Jim Delegat, owner-skipper of the race-winning V70 Giacomo, is a man who chooses his words carefully. He is both scientist and orator. He leaves nothing to chance. One understands why, on the boat, he attracts respect, he is successful.

One is reminded of the 2013 overall winner Darryl Hodgkinson, owner of Victoire. Hodgkinson is a plastic surgeon; he plotted and planned his course that year with surgical efficiency and it paid off.

Delegat, with two sons on board, and who were next to him with sailing master Steve Cotton for the photo opportunity, knew there was another to thank. His wife Kate. She couldn't be in the official hero photo, but without her overall shore management, it wouldn't have happened.

“I want you in the photos on the boat, after this,” he whispered as she waited a couple of steps out of frame, then he shuffled the three crew in the order that suited him.

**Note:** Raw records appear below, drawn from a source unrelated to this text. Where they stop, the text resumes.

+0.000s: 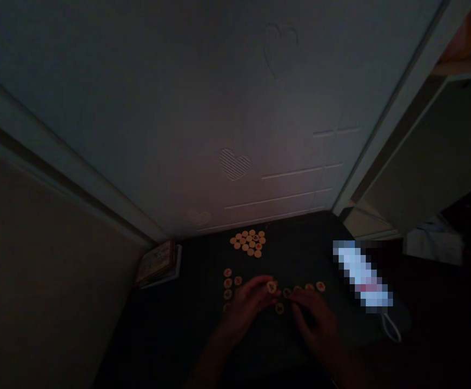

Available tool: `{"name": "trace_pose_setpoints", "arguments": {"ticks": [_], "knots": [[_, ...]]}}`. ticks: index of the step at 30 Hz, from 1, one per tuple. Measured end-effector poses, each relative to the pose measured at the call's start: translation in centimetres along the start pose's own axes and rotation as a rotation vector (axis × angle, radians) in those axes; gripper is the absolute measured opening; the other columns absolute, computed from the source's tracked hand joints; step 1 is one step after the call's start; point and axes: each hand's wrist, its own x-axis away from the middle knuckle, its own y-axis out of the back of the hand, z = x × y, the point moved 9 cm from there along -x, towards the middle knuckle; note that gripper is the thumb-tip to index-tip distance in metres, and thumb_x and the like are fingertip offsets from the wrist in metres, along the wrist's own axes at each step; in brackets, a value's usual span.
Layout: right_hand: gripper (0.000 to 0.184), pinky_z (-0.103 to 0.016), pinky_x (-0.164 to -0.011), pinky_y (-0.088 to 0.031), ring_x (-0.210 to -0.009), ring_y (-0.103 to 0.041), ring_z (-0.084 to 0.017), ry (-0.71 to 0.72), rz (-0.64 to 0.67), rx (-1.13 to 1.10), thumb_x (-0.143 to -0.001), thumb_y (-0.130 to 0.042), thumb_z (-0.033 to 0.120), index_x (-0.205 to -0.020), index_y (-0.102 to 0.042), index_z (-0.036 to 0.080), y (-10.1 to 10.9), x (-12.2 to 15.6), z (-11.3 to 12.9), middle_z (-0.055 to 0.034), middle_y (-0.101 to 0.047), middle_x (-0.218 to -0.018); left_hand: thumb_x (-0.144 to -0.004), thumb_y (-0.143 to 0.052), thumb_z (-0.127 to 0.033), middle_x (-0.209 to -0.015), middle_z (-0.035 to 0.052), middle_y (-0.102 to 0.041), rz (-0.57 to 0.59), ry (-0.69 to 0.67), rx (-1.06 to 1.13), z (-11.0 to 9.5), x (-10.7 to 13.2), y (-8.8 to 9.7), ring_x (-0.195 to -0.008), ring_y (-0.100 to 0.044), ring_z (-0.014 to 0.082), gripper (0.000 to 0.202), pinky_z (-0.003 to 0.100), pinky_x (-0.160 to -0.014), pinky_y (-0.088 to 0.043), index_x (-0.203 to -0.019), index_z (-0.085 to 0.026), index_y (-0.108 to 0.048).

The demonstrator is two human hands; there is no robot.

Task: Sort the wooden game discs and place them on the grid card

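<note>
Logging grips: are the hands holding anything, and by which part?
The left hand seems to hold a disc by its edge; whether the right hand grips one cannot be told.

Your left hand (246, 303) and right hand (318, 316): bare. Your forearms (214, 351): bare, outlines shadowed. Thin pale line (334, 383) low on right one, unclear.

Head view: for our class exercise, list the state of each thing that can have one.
Left hand: holding one disc.
Right hand: fingers curled, grip unclear.
Far discs: clustered flat.
Left discs: column, partly hidden.
Right discs: row, partly covered.
Books: stacked.
Bright object: pixelated, state unclear.
</note>
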Motion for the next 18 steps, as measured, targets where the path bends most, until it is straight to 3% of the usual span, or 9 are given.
{"name": "trace_pose_setpoints", "arguments": {"ticks": [4,10,18], "knots": [[0.027,-0.043,-0.098,-0.056,-0.108,-0.069,-0.023,0.038,0.057,-0.056,-0.094,-0.061,0.024,-0.119,-0.069,0.031,-1.2,-0.7,1.2,-0.0043,-0.074,-0.114,-0.084,-0.076,-0.04,-0.116,0.0123,-0.073,0.011,-0.02,-0.057,0.5,0.7,-0.4,-0.108,-0.07,0.028,0.038,0.043,-0.098,-0.053,-0.114,-0.017,-0.071],[0.026,-0.036,-0.09,-0.06,-0.104,-0.07,-0.021,0.036,0.075,-0.1,-0.094,-0.061,0.022,-0.116,-0.07,0.03,-1.9,-0.1,1.2,-0.0042,-0.073,-0.111,-0.082,-0.075,-0.043,-0.109,0.0099,-0.076,-0.03,-0.065,-0.345,1.2,1.5,-0.2,-0.105,-0.069,0.0264,0.035,0.037,-0.095,-0.054,-0.106,-0.018,-0.074],[0.026,-0.039,-0.09,-0.06,-0.103,-0.07,-0.023,0.01,0.066,-0.08,-0.093,-0.061,0.022,-0.117,-0.069,0.03,-2.0,0.3,2.1,-0.0053,-0.073,-0.111,-0.079,-0.077,-0.047,-0.115,0.0142,-0.075,-0.111,-0.1,-0.22,2.0,0.9,-0.1,-0.109,-0.069,0.029,0.041,0.041,-0.095,-0.055,-0.106,-0.018,-0.07]]}}
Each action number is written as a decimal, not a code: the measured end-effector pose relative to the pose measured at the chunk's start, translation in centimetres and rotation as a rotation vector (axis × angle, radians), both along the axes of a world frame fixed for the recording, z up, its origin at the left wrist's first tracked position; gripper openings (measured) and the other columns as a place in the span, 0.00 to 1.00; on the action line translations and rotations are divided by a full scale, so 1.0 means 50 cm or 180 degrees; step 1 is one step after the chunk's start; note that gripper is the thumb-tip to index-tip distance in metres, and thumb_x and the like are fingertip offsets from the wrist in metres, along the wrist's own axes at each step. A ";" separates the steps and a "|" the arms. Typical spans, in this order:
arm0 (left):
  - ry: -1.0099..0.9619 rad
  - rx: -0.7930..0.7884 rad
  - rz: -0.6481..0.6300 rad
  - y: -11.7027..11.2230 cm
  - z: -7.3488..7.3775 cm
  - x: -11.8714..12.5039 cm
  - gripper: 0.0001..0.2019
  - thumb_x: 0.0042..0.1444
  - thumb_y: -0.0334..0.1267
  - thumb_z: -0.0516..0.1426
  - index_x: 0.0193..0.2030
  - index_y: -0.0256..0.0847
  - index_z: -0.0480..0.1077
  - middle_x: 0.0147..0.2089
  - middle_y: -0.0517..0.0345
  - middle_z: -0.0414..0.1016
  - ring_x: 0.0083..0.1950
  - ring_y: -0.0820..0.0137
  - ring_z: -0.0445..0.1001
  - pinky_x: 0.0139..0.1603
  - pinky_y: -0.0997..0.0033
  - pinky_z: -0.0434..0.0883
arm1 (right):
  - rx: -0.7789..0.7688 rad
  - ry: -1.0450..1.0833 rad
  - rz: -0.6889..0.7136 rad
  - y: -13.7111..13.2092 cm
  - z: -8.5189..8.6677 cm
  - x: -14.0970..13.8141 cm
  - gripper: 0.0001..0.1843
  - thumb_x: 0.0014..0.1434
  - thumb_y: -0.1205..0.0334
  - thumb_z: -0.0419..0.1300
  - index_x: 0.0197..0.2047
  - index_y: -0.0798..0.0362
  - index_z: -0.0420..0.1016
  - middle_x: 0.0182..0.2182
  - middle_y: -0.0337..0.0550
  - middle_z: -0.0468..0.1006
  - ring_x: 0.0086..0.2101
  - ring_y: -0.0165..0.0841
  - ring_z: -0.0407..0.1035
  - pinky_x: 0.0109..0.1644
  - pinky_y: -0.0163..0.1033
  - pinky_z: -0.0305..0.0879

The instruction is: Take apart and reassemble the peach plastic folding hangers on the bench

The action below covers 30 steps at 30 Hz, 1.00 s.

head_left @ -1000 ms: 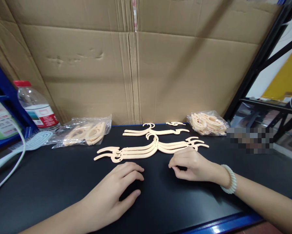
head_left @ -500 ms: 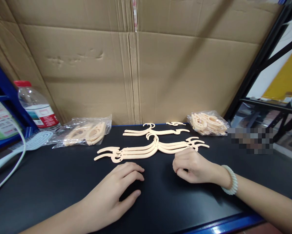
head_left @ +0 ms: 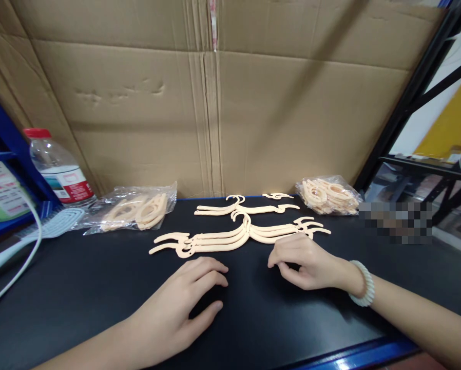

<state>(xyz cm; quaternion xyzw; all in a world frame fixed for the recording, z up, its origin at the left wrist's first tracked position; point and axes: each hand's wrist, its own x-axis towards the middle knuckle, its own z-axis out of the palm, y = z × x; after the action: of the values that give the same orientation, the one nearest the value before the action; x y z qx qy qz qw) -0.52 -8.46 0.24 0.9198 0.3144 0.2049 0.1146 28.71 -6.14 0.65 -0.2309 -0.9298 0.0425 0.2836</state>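
Note:
A stack of cream plastic hangers (head_left: pixel 230 237) lies on the black table top (head_left: pixel 80 293). A single cream hanger (head_left: pixel 246 208) lies just behind the stack, and a small cream piece (head_left: pixel 276 196) lies further back. My left hand (head_left: pixel 176 308) rests palm down in front of the stack, fingers spread and holding nothing. My right hand (head_left: pixel 303 259), with a white bead bracelet at the wrist, sits just in front of the stack's right end. Its fingers are curled in loosely with the tips close together, and I see nothing in them.
Two clear bags of cream plastic parts lie at the back, one left (head_left: pixel 134 209) and one right (head_left: pixel 326 194). A water bottle (head_left: pixel 57 169), a pale blue brush-like tool (head_left: pixel 57 223) and a white cable (head_left: pixel 18 262) sit at the left. Cardboard (head_left: pixel 215 103) walls the back; a black rack (head_left: pixel 407 103) stands right.
My right hand shifted slightly, fingertips edging a little to the left in front of the hanger stack. My left hand and the hangers stayed put.

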 end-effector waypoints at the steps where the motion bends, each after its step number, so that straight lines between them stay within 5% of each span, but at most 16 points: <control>1: -0.0008 -0.0005 -0.0001 0.000 -0.001 0.000 0.10 0.59 0.32 0.52 0.46 0.46 0.68 0.54 0.54 0.70 0.55 0.64 0.69 0.56 0.63 0.70 | 0.0011 0.0013 0.0008 0.001 -0.001 0.000 0.13 0.55 0.75 0.50 0.36 0.55 0.74 0.25 0.41 0.76 0.26 0.29 0.67 0.30 0.34 0.61; 30: 0.0128 -0.0036 -0.0042 0.003 0.006 0.000 0.10 0.59 0.32 0.52 0.47 0.46 0.67 0.55 0.54 0.70 0.55 0.64 0.69 0.56 0.63 0.70 | 0.0121 -0.0010 0.0025 0.005 -0.010 -0.003 0.09 0.53 0.75 0.53 0.31 0.54 0.72 0.24 0.39 0.72 0.25 0.28 0.64 0.30 0.34 0.58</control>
<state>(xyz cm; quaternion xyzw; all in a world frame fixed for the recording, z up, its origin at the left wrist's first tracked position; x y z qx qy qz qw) -0.55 -8.34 0.54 0.9251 0.3117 0.1839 0.1148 28.58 -5.91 0.16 -0.2218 -0.9318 0.0255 0.2863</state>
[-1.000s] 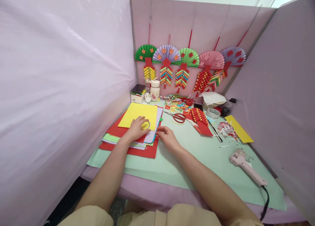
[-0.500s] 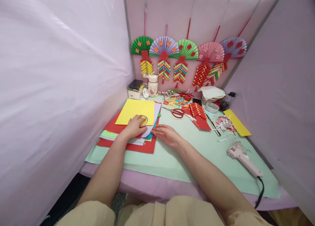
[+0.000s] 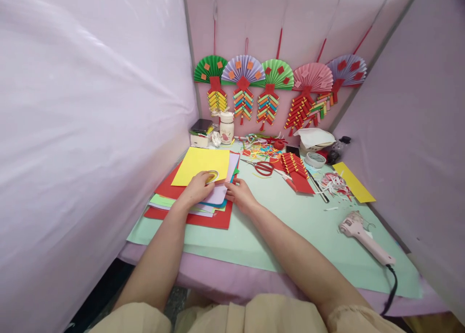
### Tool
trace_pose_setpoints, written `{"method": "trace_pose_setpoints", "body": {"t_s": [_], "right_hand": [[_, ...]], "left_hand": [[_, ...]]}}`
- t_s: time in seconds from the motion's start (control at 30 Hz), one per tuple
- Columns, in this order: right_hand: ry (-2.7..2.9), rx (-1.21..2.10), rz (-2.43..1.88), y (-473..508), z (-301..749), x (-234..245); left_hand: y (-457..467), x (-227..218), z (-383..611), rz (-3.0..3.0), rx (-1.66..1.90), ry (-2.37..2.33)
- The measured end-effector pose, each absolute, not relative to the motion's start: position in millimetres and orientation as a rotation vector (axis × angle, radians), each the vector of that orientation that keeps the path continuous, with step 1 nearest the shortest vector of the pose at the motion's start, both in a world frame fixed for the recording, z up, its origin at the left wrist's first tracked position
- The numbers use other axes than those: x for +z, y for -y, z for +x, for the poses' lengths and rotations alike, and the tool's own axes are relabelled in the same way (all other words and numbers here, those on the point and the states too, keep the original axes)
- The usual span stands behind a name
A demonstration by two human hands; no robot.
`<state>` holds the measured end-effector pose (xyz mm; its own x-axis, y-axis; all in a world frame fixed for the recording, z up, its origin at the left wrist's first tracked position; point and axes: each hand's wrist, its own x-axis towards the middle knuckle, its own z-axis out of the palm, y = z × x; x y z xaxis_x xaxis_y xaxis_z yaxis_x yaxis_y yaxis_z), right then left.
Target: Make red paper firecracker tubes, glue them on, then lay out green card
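Observation:
My left hand is over a stack of coloured paper, its fingers curled at a thin roll of tape on the yellow sheet. Under the yellow sheet, a lavender sheet sticks out at the right, with blue paper below it. At that right edge is my right hand, thumb and fingers closed on the lavender sheet; the fingertips are partly hidden. Beneath everything lie red sheets, with light green and pale strips of paper sticking out at the left.
Red-handled scissors lie just beyond my right hand. A red paper firecracker piece, a white tape roll and a glue gun with a cord are to the right. Paper scraps and a white bottle stand behind.
My right hand has moved slightly up and its fingers have closed in at the lavender sheet. The lavender sheet's lower corner shows more. My left hand stays at the tape roll.

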<state>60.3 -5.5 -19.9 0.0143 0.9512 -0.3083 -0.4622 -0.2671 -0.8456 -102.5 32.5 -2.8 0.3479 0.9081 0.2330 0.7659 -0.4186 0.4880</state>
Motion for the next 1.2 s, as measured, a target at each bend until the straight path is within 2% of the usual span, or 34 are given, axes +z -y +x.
{"method": "trace_pose_setpoints", "body": {"t_s": [0.27, 0.77, 1.2], "right_hand": [[0.788, 1.619, -0.988, 3.6, 64.8, -26.2], [1.016, 1.371, -1.054, -8.4, 38.2, -28.0], [1.052, 1.381, -0.725, -17.2, 20.3, -29.1]], "left_hand": [[-28.6, 5.7, -101.9, 2.253, 0.714, -1.488], [-32.1, 5.6, -104.2, 2.271, 0.701, -1.498], [-36.9, 4.2, -108.8, 2.232, 0.73, -1.499]]}}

Giacomo bears the name of Jim Delegat’s grandfather, while his father founded the Oyster Bay vineyard and which the family runs. The boat’s pedigree is impeccable. It won the 2011/12 Volvo Ocean race as Groupama 4.

In 2013 he brought the cream of Kiwi yachting on the crew for its first Hobart campaign, including Cotton.

He said at the time: “I am 64. I have spent 25 years on and off boats. I feel my time has come. Giacomo is the boat to do the job. She carries the spirit of my grandfather.”

They finished sixth across the line. Unfinished business.

In 2014 Giacomo was dismasted off the Tasmanian coast.

In 2015 they planned.

In 2016 they mounted their assault against the biggest guns in Australian ocean racing, and they won.